Последний Лель (Есенин, Клюев) - страница 218

Оборотень

Вагон действительно оказался в составе; должно быть, задолго еще до полночи большой паровоз, так испугавший колыгинскую свинью свистом и паром, перевел потихоньку весь состав сперва на чагодуйский вокзал, постоял немного на станции, пофукал, попыхтел, нетерпеливо дожидаясь кого-то, потом вдруг свистнул заливисто черной трубой, сдернулся с места и покатил…

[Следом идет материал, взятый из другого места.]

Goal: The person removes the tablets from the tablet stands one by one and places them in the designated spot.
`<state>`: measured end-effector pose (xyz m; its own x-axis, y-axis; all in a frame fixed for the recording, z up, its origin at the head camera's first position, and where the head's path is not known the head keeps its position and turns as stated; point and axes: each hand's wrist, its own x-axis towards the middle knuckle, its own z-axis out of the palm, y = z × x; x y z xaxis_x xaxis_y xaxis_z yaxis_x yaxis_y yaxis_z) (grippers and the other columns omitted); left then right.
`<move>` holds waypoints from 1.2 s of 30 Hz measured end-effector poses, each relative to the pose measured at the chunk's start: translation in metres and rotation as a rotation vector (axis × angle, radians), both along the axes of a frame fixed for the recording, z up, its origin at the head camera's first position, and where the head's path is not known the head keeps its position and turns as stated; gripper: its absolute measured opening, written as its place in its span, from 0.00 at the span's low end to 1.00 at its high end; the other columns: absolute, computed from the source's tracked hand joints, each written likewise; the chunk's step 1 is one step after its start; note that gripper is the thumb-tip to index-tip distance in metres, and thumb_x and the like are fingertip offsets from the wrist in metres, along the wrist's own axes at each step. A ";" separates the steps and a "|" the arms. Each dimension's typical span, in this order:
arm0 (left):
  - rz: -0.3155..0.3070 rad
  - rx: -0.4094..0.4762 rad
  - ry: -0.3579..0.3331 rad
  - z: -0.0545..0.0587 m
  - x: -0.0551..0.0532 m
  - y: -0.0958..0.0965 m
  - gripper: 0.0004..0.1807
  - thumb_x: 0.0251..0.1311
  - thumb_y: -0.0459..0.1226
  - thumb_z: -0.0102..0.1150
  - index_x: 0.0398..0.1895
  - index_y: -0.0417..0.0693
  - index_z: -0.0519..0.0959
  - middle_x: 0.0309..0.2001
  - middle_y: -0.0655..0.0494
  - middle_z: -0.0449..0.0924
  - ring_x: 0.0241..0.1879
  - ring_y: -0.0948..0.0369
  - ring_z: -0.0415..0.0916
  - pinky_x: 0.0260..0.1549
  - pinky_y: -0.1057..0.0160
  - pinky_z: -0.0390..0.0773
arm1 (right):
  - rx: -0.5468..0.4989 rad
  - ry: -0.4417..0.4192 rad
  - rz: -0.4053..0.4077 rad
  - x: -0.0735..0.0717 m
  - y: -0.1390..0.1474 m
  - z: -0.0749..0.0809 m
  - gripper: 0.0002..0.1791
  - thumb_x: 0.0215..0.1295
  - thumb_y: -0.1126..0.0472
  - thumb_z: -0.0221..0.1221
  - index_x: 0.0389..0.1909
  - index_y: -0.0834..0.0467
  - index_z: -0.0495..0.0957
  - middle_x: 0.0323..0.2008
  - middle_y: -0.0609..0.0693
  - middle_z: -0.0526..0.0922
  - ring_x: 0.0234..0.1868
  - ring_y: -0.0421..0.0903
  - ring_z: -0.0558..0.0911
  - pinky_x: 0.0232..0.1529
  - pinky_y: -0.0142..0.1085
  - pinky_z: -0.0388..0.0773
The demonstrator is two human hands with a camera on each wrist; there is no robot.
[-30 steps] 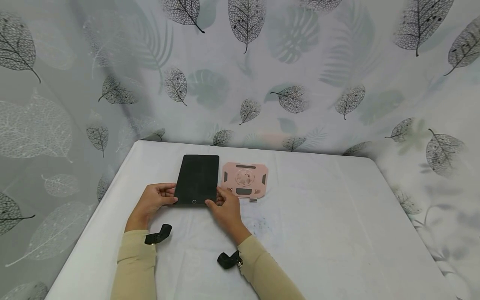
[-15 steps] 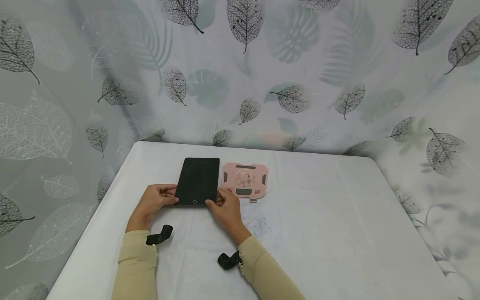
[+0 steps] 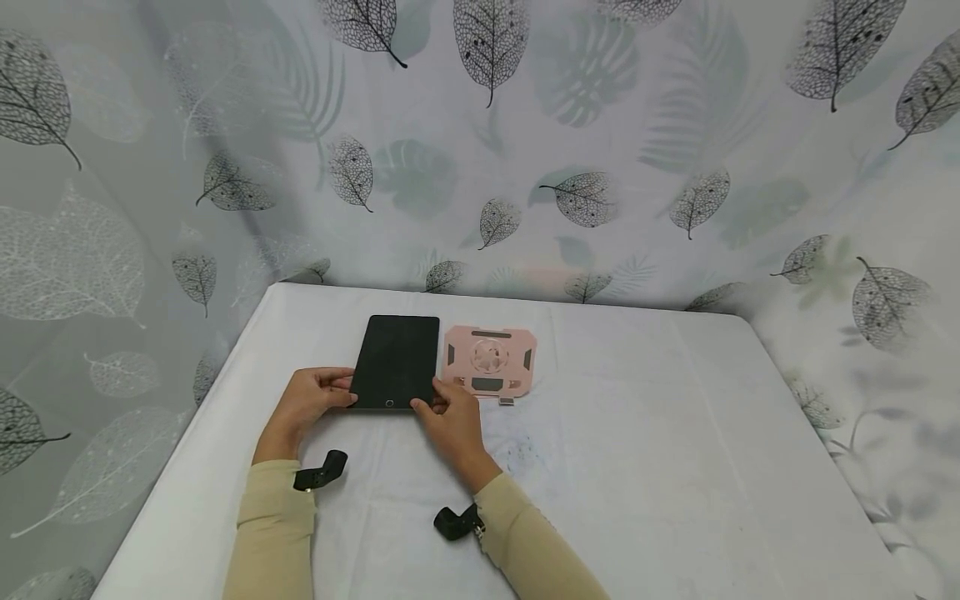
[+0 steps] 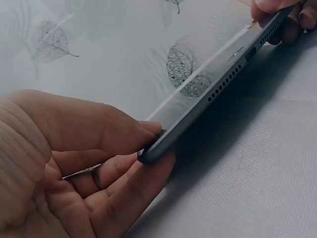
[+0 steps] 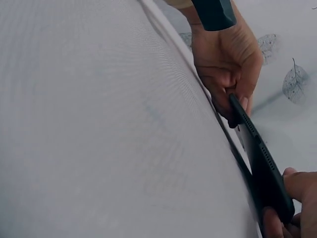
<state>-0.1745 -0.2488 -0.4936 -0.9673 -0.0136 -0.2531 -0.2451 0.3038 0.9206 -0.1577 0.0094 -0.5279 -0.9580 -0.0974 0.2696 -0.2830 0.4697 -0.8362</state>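
Both hands hold a black tablet point(image 3: 396, 360) by its near corners, its dark screen facing up and its round home button toward the person. My left hand point(image 3: 306, 408) pinches the near left corner, thumb on top and fingers beneath, as the left wrist view shows on the tablet's edge point(image 4: 218, 89) with its speaker holes and port. On the near right corner, my right hand point(image 3: 456, 421) grips in the same way. In the right wrist view the tablet point(image 5: 260, 158) is seen from its underside, with a shadow on the cloth below the near edge.
Right beside the tablet lies a pink case point(image 3: 491, 360) with dark slots and a round ring, and a small grey piece point(image 3: 507, 401) sits at its lower edge. A white cloth point(image 3: 637, 467) covers the table. Leaf-patterned curtains point(image 3: 450, 150) stand behind and at both sides.
The tablet's far edge has come down slightly toward the person over the first half second. Both hands keep their hold with hardly any movement.
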 end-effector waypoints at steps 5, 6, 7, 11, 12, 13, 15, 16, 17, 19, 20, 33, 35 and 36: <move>0.015 -0.013 0.013 -0.001 -0.001 0.001 0.32 0.54 0.24 0.71 0.64 0.30 0.75 0.46 0.45 0.86 0.34 0.73 0.82 0.36 0.74 0.83 | -0.008 -0.025 0.014 0.003 -0.002 0.000 0.25 0.62 0.56 0.71 0.58 0.63 0.83 0.53 0.58 0.87 0.43 0.47 0.89 0.44 0.28 0.86; 0.015 -0.016 0.019 -0.002 -0.002 0.002 0.32 0.53 0.24 0.71 0.64 0.30 0.75 0.49 0.43 0.85 0.34 0.73 0.81 0.36 0.74 0.83 | -0.015 -0.027 0.017 0.004 -0.002 0.000 0.24 0.62 0.57 0.72 0.58 0.62 0.83 0.54 0.57 0.86 0.44 0.47 0.89 0.44 0.27 0.85; 0.018 -0.017 0.024 -0.002 -0.003 0.002 0.32 0.53 0.24 0.71 0.65 0.30 0.75 0.51 0.41 0.85 0.35 0.73 0.81 0.36 0.74 0.83 | -0.018 -0.025 0.019 0.004 -0.002 0.000 0.23 0.61 0.58 0.72 0.57 0.62 0.84 0.55 0.57 0.86 0.44 0.47 0.89 0.44 0.27 0.85; 0.018 -0.018 0.045 -0.004 -0.005 0.003 0.33 0.52 0.23 0.71 0.65 0.32 0.75 0.58 0.34 0.80 0.37 0.74 0.81 0.37 0.73 0.84 | -0.027 0.020 0.024 0.004 -0.002 0.000 0.20 0.59 0.63 0.73 0.53 0.63 0.86 0.53 0.58 0.86 0.42 0.47 0.90 0.43 0.27 0.86; 0.013 -0.018 0.052 -0.004 -0.005 0.004 0.33 0.52 0.23 0.71 0.65 0.32 0.75 0.58 0.33 0.79 0.38 0.73 0.81 0.38 0.73 0.84 | -0.024 0.041 0.024 0.004 -0.002 0.000 0.20 0.59 0.64 0.73 0.52 0.64 0.86 0.52 0.59 0.86 0.41 0.47 0.90 0.42 0.27 0.86; 0.009 -0.019 0.059 -0.003 -0.006 0.004 0.33 0.52 0.22 0.71 0.65 0.32 0.75 0.58 0.32 0.79 0.39 0.72 0.82 0.38 0.72 0.84 | -0.018 0.058 0.022 0.004 -0.002 0.000 0.20 0.58 0.64 0.73 0.52 0.64 0.86 0.52 0.59 0.87 0.40 0.47 0.90 0.41 0.27 0.86; 0.000 -0.025 0.075 -0.002 -0.006 0.006 0.32 0.52 0.22 0.71 0.64 0.31 0.76 0.57 0.31 0.80 0.41 0.68 0.83 0.38 0.72 0.84 | 0.005 0.096 0.013 0.004 -0.001 0.000 0.19 0.58 0.64 0.74 0.50 0.63 0.86 0.48 0.58 0.88 0.39 0.46 0.90 0.39 0.28 0.86; -0.002 -0.034 0.083 0.000 -0.005 0.007 0.32 0.51 0.22 0.71 0.63 0.30 0.76 0.57 0.31 0.81 0.42 0.65 0.84 0.38 0.72 0.84 | 0.020 0.114 0.006 0.004 -0.001 0.000 0.19 0.57 0.63 0.74 0.50 0.63 0.87 0.46 0.57 0.88 0.37 0.45 0.89 0.38 0.28 0.86; -0.003 -0.044 0.088 0.001 -0.005 0.008 0.31 0.51 0.22 0.71 0.62 0.30 0.77 0.56 0.30 0.81 0.44 0.62 0.85 0.38 0.73 0.84 | 0.040 0.130 -0.002 0.004 -0.001 -0.001 0.19 0.57 0.62 0.75 0.49 0.62 0.87 0.42 0.56 0.89 0.35 0.44 0.88 0.37 0.29 0.85; 0.003 -0.083 0.097 0.004 -0.005 0.010 0.29 0.51 0.22 0.72 0.60 0.30 0.78 0.55 0.31 0.83 0.47 0.54 0.86 0.37 0.73 0.84 | 0.078 0.148 -0.014 0.003 0.000 -0.001 0.19 0.56 0.60 0.75 0.48 0.61 0.88 0.35 0.53 0.88 0.31 0.42 0.86 0.35 0.30 0.84; 0.009 -0.111 0.099 0.006 -0.004 0.012 0.28 0.51 0.22 0.72 0.59 0.31 0.79 0.54 0.32 0.83 0.49 0.52 0.85 0.36 0.73 0.83 | 0.097 0.154 -0.021 0.003 0.000 -0.001 0.18 0.56 0.59 0.75 0.48 0.61 0.88 0.32 0.52 0.88 0.29 0.41 0.84 0.35 0.30 0.83; 0.063 -0.363 0.135 0.009 -0.004 0.020 0.19 0.56 0.31 0.70 0.52 0.39 0.86 0.49 0.39 0.88 0.49 0.46 0.86 0.42 0.57 0.86 | 0.235 0.199 -0.067 0.001 -0.005 -0.002 0.08 0.59 0.63 0.73 0.40 0.59 0.89 0.30 0.50 0.88 0.29 0.40 0.83 0.33 0.31 0.81; 0.066 -0.372 0.145 0.008 -0.004 0.020 0.18 0.56 0.32 0.70 0.52 0.39 0.86 0.48 0.40 0.88 0.49 0.47 0.86 0.42 0.56 0.86 | 0.249 0.212 -0.068 0.001 -0.006 -0.002 0.07 0.60 0.63 0.72 0.39 0.59 0.89 0.32 0.50 0.88 0.31 0.41 0.83 0.35 0.32 0.82; 0.065 -0.376 0.150 0.007 -0.004 0.020 0.18 0.57 0.32 0.70 0.52 0.39 0.86 0.48 0.40 0.88 0.48 0.47 0.86 0.42 0.56 0.86 | 0.255 0.216 -0.070 0.001 -0.005 -0.002 0.07 0.60 0.63 0.72 0.39 0.59 0.89 0.33 0.50 0.89 0.31 0.41 0.83 0.35 0.32 0.82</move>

Тогда-то, знать, как показалось Зайчику, и заговорили колеса на человечьем языке, и в этом спешном говоре чугунных колес и услыхал тогда Зайчик нарочито придуманное человеком для очистки совести согласие со всем и на все, о чем и на что никогда и нигде не сыщешь ответа.

«Так-так-так, иначе быть и не может!..» — всю ночь не переставая говорили колеса, а Зайчик внимательно слушал и безмятежно, казалось ему, спал под дьяконской рясой…

Поезд был, должно быть, специального назначения, первые часа три или четыре шел, ни на одной станции не постояв ни минуты, словно вел этот поезд не машинист, а сам дьявол и ехал в этом поезде человек, куда-то спешащий и за эту поспешность продавший машинисту, то есть рогатому бесу, ни за грош свою христианскую душу…

Только после двух или трех больших перегонов паровоз подкатил на какой-то маленькой станции к столбу водокачки, повернул от него рукав к себе в брюхо и долго и жадно глотал холодную воду…

Все это Зайчик хорошо слышал и больше чувствовал каким-то в особицу даденным ему чувством, о котором, правда, ученые люди не знают, но это не значит еще, что его не может быть иль не бывает…

Напился воды паровоз, попыхтел около пакгауза, где развалены были в беспорядке патроны и гильзы от мелких орудий — должно быть, был неподалеку патронный завод, — побегали возле колес машинист с большими рогами и кочегар, у которого хоть рогов было не видно, но зато так он был весь черен и на лице было столько размазано масляной сажи, что при свете горящей пакли на небольшой палке у него в руке он без труда мог сойти за полчерта; потом подошел к ним человек в интендантской шинели, дал им обоим по сторублевке, машинист и кочегар очень заторопились, потерли, помазали, слазили под паровоз, где главный пупок, за которым и надо следить да следить, чтобы вся его паровозная утроба — винты, трубки да разные гайки — не сдвинулась с места, потому что под этим пупком, как и у человека, у него кишки и брюховина; постучали машинист и кочегар в разных местах в паровоз, как доктор стучит в нас молоточком, узнавая наше здоровье, потом вспрыгнули в паровозное брюхо, дернул машинист за медную ручку, паровоз нехотя крикнул, пар повалил на оба бока, и опять — тра-та-так-так — заговорили колеса…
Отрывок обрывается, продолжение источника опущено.